L’organisation mondiale de défense des droits humains accuse les gouvernements européens de complicité dans ces atteintes aux droits humains, car ils soutiennent activement les efforts déployés par les autorités libyennes pour stopper les traversées maritimes et renvoyer les migrants dans des centres de détention en Libye.

« L’Union européenne (UE) ferme les yeux sur les souffrances causées par sa politique migratoire qui consiste à sous-traiter le contrôle des frontières à la Libye, a déclaré Heba Morayef, directrice du programme Afrique du Nord et Moyen-Orient à Amnesty International.

L’Union européenne (UE) ferme les yeux sur les souffrances causées par sa politique migratoire qui consiste à sous-traiter le contrôle des frontières à la Libye.

Heba Morayef, directrice du programme Afrique du Nord et Moyen-Orient à Amnesty International

« En ne ménageant pas leurs efforts pour permettre aux garde-côtes libyens d’intercepter un maximum de migrants et de réfugiés, les dirigeants européens les renvoient directement vers les centres de détention en Libye, bien connus pour les violations et les tortures qui s’y déroulent. Personne ne doit être renvoyé en Libye. »

Au moins 7 000 migrants et réfugiés croupissent dans les centres de détention libyens, où les atteintes aux droits humains sont monnaie courante et où la nourriture et l’eau sont insuffisantes. Cela représente une forte hausse depuis le mois de mars, lorsque ce nombre s’élevait à 4 400, selon les responsables libyens.

« L’UE doit cesser de s’appuyer sur la garde côtière libyenne pour contenir les migrants en Libye, et doit fermer les centres de détention, réinstaller les réfugiés en Europe et permettre au HCR de venir en aide à tous les réfugiés en Libye », a déclaré Heba Morayef.

Depuis fin 2016, les États membres de l’UE, notamment l’Italie, ont mis en place une série de mesures visant à fermer la route migratoire qui traverse la Libye et la Méditerranée, y compris en accroissant la capacité des garde-côtes libyens à intercepter les migrants et les réfugiés et à les renvoyer en Libye.

L’Italie et des États européens ont fourni à la garde côtière libyenne des équipements, dont au moins quatre vedettes, des formations et d’autres formes de soutien.
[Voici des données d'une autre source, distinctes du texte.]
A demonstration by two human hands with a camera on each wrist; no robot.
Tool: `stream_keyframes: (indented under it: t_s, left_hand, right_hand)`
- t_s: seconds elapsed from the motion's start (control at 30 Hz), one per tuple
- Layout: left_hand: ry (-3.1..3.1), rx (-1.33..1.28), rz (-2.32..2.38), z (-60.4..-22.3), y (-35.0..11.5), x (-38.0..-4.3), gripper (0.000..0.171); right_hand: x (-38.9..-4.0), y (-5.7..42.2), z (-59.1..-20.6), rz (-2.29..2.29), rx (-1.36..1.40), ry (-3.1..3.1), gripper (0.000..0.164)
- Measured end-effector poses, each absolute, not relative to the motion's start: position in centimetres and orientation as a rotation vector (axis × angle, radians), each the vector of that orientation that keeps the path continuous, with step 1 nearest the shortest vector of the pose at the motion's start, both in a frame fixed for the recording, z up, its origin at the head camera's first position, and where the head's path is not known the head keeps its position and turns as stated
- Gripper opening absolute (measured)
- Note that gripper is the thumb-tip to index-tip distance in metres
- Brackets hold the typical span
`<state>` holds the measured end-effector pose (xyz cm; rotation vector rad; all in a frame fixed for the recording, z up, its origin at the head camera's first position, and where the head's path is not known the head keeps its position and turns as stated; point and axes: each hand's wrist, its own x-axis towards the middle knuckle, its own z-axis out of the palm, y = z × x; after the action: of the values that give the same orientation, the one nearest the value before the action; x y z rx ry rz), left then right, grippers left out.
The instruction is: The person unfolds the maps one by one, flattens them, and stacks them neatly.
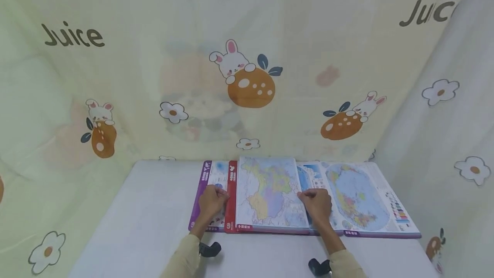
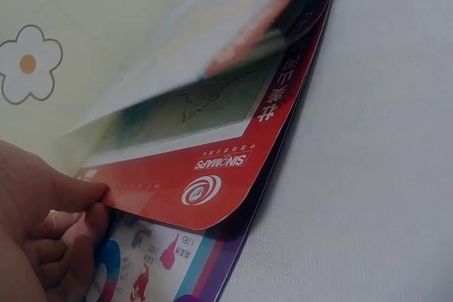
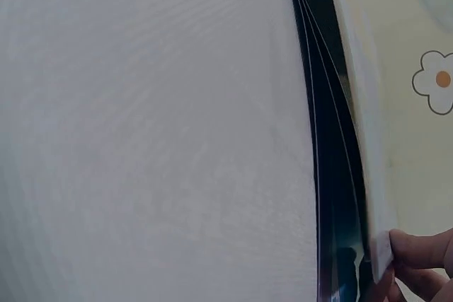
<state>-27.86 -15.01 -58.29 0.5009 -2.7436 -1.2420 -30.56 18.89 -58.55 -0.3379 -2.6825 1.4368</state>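
A red-edged map [image 1: 230,203] lies over a larger purple-edged world map [image 1: 359,200]. Its upper leaf, a coloured map panel [image 1: 266,196], stands partly raised from the red layer. My left hand [image 1: 211,203] pinches the red border between thumb and finger; the left wrist view shows the red corner [image 2: 202,192] close to that thumb. On the other side, my right hand [image 1: 318,204] pinches the panel's right edge. The right wrist view shows the lifted edge [image 3: 382,256] between its fingertips, with dark layers [image 3: 333,175] underneath.
A white table [image 1: 146,209] carries the maps, which reach near its right side. Behind it hangs a pale curtain [image 1: 135,76] printed with rabbits, fruit and flowers. Another curtain [image 1: 444,132] hangs along the right. A dark strap device [image 1: 210,249] sits at the left wrist.
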Motion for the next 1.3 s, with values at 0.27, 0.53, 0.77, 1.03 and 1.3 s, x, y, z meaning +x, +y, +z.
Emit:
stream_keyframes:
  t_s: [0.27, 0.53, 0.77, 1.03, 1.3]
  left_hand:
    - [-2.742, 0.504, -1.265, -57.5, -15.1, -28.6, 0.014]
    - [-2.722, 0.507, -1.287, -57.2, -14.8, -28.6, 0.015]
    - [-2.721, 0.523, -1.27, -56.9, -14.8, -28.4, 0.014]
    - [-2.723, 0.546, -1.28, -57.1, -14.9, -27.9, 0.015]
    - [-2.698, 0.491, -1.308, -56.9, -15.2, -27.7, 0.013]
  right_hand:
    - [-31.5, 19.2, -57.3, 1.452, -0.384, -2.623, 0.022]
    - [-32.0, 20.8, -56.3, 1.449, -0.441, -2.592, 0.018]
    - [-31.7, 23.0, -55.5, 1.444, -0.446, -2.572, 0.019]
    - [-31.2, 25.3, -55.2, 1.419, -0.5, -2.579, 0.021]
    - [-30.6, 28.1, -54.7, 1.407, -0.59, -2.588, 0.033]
Début 2018, les garde-côtes italiens ont commencé à transférer la coordination des opérations de sauvetage dans les eaux internationales proches de la Libye aux garde-côtes libyens – une mesure rendue possible uniquement du fait de l’aide apportée par les navires et équipages de la marine italienne stationnés en Libye.
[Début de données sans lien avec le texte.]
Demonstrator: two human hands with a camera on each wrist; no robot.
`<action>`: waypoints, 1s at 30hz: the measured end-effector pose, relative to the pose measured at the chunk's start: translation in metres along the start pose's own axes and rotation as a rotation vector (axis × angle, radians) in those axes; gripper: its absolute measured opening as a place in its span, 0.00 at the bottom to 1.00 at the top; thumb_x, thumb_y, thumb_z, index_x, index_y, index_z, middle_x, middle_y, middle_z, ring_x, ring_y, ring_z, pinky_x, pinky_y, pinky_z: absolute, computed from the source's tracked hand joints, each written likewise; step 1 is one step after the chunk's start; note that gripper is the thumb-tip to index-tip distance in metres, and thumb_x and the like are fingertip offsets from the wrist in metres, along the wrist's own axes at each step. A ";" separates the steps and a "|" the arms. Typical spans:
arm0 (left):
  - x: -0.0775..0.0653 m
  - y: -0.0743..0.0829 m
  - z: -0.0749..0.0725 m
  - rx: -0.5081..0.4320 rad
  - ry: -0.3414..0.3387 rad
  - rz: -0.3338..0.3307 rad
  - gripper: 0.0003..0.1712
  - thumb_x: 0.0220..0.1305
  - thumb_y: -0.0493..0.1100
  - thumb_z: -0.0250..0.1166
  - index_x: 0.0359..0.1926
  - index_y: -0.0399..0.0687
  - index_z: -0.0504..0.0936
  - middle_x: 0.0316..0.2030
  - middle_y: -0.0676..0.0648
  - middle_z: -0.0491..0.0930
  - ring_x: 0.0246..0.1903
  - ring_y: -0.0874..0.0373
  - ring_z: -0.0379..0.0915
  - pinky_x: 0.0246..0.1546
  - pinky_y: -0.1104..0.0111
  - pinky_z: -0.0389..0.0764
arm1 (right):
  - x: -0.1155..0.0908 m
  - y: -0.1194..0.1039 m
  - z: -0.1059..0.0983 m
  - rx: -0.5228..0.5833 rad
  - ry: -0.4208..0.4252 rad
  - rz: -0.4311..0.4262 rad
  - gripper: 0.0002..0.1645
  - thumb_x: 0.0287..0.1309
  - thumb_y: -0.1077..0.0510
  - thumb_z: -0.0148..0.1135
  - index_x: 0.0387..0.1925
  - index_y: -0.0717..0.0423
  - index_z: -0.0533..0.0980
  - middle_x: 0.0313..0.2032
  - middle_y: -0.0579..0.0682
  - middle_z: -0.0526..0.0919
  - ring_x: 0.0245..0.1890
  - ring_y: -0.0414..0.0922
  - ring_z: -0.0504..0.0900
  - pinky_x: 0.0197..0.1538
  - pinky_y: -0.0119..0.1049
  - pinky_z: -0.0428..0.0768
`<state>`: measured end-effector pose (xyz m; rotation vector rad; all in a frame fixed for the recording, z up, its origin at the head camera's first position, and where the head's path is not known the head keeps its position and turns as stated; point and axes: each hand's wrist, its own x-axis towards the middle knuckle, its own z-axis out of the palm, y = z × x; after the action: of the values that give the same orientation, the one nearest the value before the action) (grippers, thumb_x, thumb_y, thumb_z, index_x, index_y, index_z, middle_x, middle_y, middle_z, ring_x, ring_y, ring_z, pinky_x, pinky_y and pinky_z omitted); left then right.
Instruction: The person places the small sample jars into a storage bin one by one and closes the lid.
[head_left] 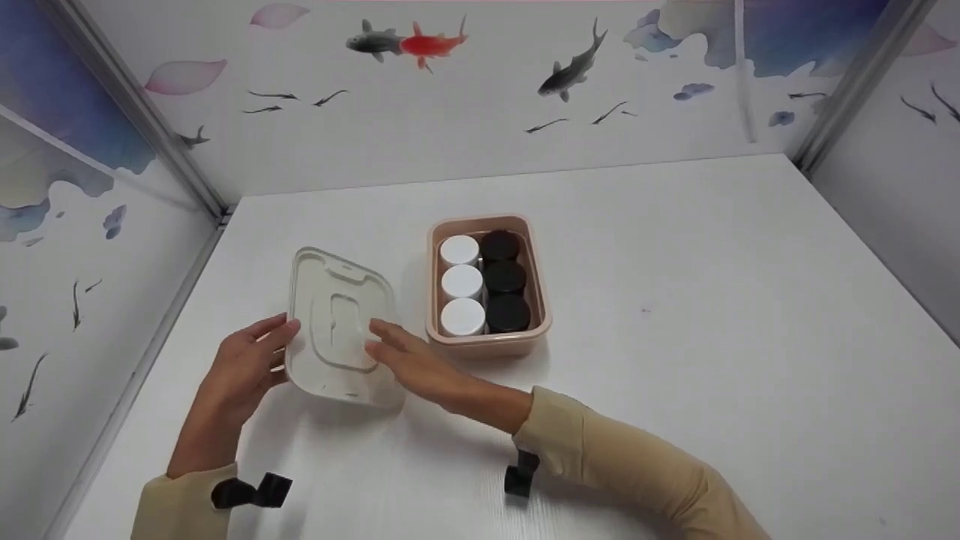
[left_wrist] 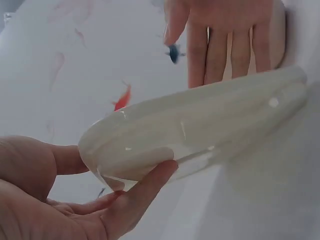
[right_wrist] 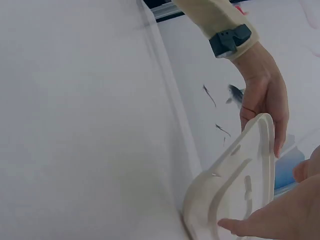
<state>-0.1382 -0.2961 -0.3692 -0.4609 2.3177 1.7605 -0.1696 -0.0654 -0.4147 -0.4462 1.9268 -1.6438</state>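
A translucent white lid (head_left: 337,322) lies left of a pink box (head_left: 487,345) on the white table. My left hand (head_left: 279,339) grips the lid's left edge, thumb and fingers curled round the rim (left_wrist: 120,175). My right hand (head_left: 386,341) rests straight fingers on the lid's right side. In the wrist views the lid (right_wrist: 235,190) is tilted, with one edge on the table and the other raised in my left hand (right_wrist: 265,105). The box holds three white-capped jars (head_left: 461,283) beside three black-capped jars (head_left: 505,277).
White table (head_left: 712,337) stretches to the right of the box. Walls painted with fish (head_left: 420,45) close in the left, back and right sides, with metal posts (head_left: 150,127) at the corners. Both arms wear beige sleeves (head_left: 622,457) with black wrist straps.
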 end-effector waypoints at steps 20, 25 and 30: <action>-0.040 0.042 0.098 0.279 0.202 0.204 0.44 0.63 0.57 0.70 0.72 0.42 0.62 0.59 0.36 0.75 0.55 0.44 0.79 0.53 0.54 0.83 | 0.010 -0.064 -0.045 0.259 0.045 -0.072 0.30 0.65 0.53 0.66 0.65 0.56 0.73 0.57 0.52 0.82 0.54 0.47 0.85 0.53 0.41 0.85; -0.040 0.040 0.118 0.315 0.223 0.271 0.43 0.63 0.55 0.71 0.70 0.41 0.64 0.56 0.37 0.76 0.51 0.46 0.79 0.49 0.55 0.84 | 0.005 -0.059 -0.055 0.256 0.118 -0.068 0.26 0.60 0.60 0.69 0.60 0.58 0.75 0.51 0.54 0.85 0.47 0.46 0.87 0.49 0.42 0.86; -0.033 0.038 0.122 0.276 0.172 0.265 0.39 0.73 0.62 0.55 0.72 0.42 0.60 0.60 0.37 0.73 0.56 0.46 0.76 0.54 0.52 0.81 | -0.005 -0.057 -0.074 0.256 0.150 -0.087 0.27 0.61 0.62 0.67 0.61 0.59 0.75 0.52 0.56 0.84 0.43 0.44 0.87 0.45 0.39 0.86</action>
<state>-0.1246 -0.1651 -0.3575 -0.2782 2.8028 1.5165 -0.2169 -0.0155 -0.3519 -0.3152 1.7881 -1.9988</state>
Au mois d’avril, les garde-côtes libyens ont intercepté en mer 1 485 hommes, femmes et enfants et les ont renvoyés en Libye, portant le nombre total de personnes interceptées au cours des quatre premiers mois de l’année à près de 5 000, selon l’Organisation internationale pour les migrations (OIM).
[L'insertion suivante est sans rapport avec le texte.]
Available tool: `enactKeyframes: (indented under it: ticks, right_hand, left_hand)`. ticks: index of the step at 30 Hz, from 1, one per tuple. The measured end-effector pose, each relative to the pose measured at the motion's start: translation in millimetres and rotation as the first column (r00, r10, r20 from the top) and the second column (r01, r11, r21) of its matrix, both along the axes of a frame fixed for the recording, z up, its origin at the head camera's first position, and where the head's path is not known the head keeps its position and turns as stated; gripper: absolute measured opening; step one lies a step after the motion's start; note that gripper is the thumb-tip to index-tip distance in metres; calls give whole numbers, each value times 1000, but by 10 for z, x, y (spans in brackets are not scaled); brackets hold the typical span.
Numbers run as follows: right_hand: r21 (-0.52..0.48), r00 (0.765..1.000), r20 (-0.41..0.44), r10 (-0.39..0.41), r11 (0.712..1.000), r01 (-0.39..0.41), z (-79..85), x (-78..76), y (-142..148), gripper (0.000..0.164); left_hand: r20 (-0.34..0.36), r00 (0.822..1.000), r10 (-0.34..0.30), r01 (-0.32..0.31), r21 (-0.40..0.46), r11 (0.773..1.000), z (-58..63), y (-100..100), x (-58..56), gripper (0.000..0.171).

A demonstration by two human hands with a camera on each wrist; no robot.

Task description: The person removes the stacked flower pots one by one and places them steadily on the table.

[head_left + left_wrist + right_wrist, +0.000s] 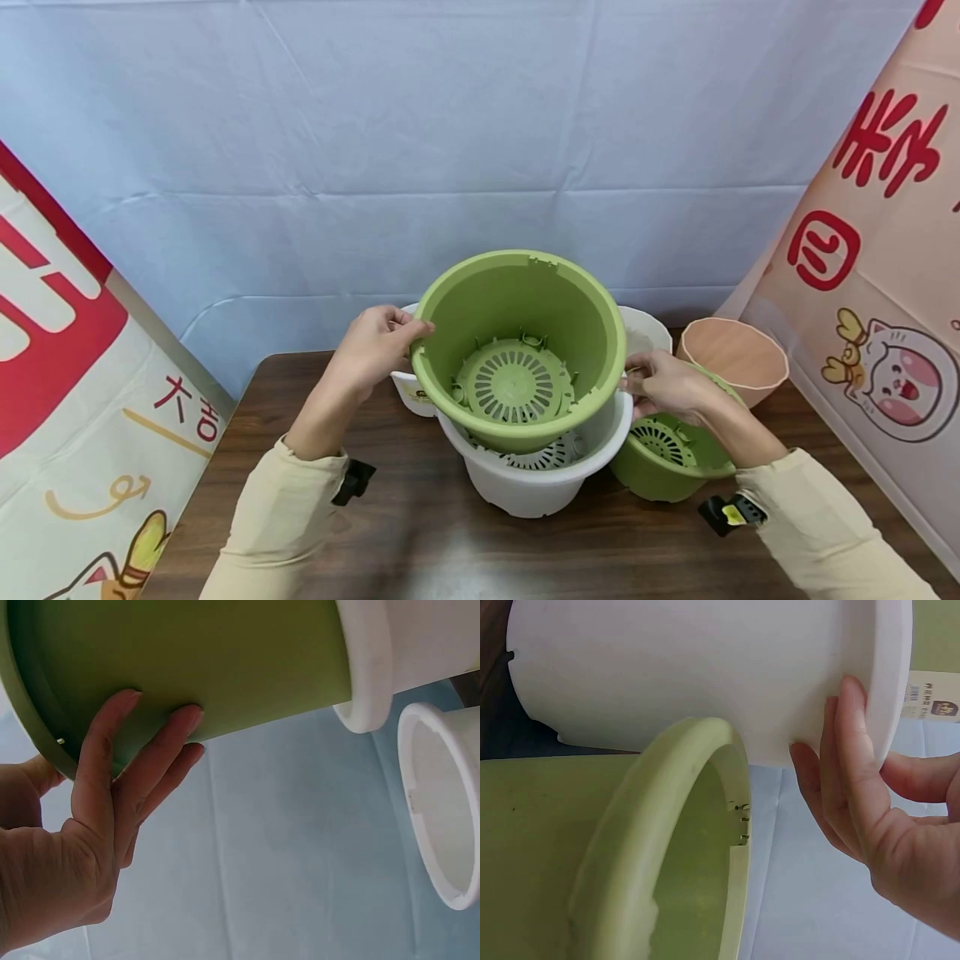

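A large green plastic flowerpot (516, 387), slotted at the bottom, sits tilted partway inside a white flowerpot (525, 493). On its left side my left hand (372, 346) grips the rim, thumb over the edge. The left wrist view shows the other fingers (154, 761) spread along the green outer wall. My right hand (667, 383) holds the white pot by its right rim; in the right wrist view its fingers (847, 727) lie against the white wall beneath the lip. A label (930, 701) shows on the green pot above that rim.
A second green pot (656, 482) stands under my right forearm, close beside the white one. Behind it is a peach pot (735, 358). Two more white pots, one at back left (415, 398) and one at back right (647, 327), are partly hidden. Printed cloths flank the wooden table (405, 542).
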State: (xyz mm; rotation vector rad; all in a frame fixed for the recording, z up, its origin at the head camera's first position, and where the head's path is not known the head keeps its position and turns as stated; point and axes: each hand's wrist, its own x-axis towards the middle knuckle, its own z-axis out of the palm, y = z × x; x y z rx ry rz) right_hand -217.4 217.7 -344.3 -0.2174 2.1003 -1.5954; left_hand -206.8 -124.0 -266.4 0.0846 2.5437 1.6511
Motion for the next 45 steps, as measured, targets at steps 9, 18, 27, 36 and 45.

Une fois interceptés, les réfugiés et les migrants sont transférés vers des centres de détention gérés par le Service de lutte contre l’immigration illégale (DCIM). On sait que dans ces centres, ils sont détenus de manière arbitraire et pour une durée indéfinie, et soumis à de graves violations des droits humains, comme l’a révélé Amnesty International dans un rapport publié en décembre 2017.

Interrogés par les chercheurs d’Amnesty International, des migrants et des réfugiés ont raconté les violations qu’ils ont endurées, notamment la torture, le travail forcé, l’extorsion et les homicides illégaux, aux mains des autorités libyennes, des trafiquants et des groupes armés.

Dans un communiqué publié début mai, Médecins Sans Frontières a tiré la sonnette d’alarme quant à la situation humanitaire de 800 migrants détenus dans un centre dangereusement surpeuplé dans la ville de Zuwara, dans l’ouest de la Libye. L’ONG a averti qu’ils n’avaient pas suffisamment d’eau ni de nourriture et étaient confinés dans des cellules si petites qu’ils pouvaient à peine s’allonger.

« L’UE et ses États membres doivent revoir leur coopération avec la Libye et conditionner toute aide, financière ou autre, à la pleine coopération des autorités libyennes concernant le respect des droits des réfugiés et des migrants dans le pays. Il faut commencer par libérer ceux qui se trouvent dans les centres de détention et mettre fin à la détention automatique des réfugiés et des migrants », a déclaré Heba Morayef. 

L’UE et ses États membres doivent revoir leur coopération avec la Libye et conditionner toute aide, financière ou autre, à la pleine coopération des autorités libyennes concernant le respect des droits des réfugiés et des migrants dans le pays.

Heba Morayef

Par ailleurs, tous ceux qui sont libérés doivent bénéficier de protection et d’assistance tant qu’ils se trouvent sur le sol libyen.

Les autorités libyennes doivent négocier un protocole d’accord avec le HCR afin de reconnaître son statut en Libye et de lui permettre de mettre en œuvre pleinement son mandat.

Enfin, les États membres de l’UE doivent s’engager à augmenter le quota des réinstallations pour garantir la protection des réfugiés qui, sinon, sont abandonnés à leur sort en Libye.

Complément d’information

Les nouvelles données sur le nombre de migrants et de réfugiés détenus en Libye indiquent une évolution inquiétante par rapport à la nette baisse du nombre de personnes en détention enregistrée à la suite des évacuations et des retours humanitaires effectués par l’OIM depuis octobre 2017.

En 2018 seulement, l’OIM a évacué 5 620 personnes de Libye dans le cadre de son programme de retours « volontaires », qui offre aux migrants placés en détention la possibilité de rentrer dans leurs pays d’origine. Si ce programme est une bouée de sauvetage pour beaucoup, il pourrait inciter des personnes ayant besoin de protection internationale à rentrer dans leur pays d’origine, au risque d’y subir de graves violations des droits humains.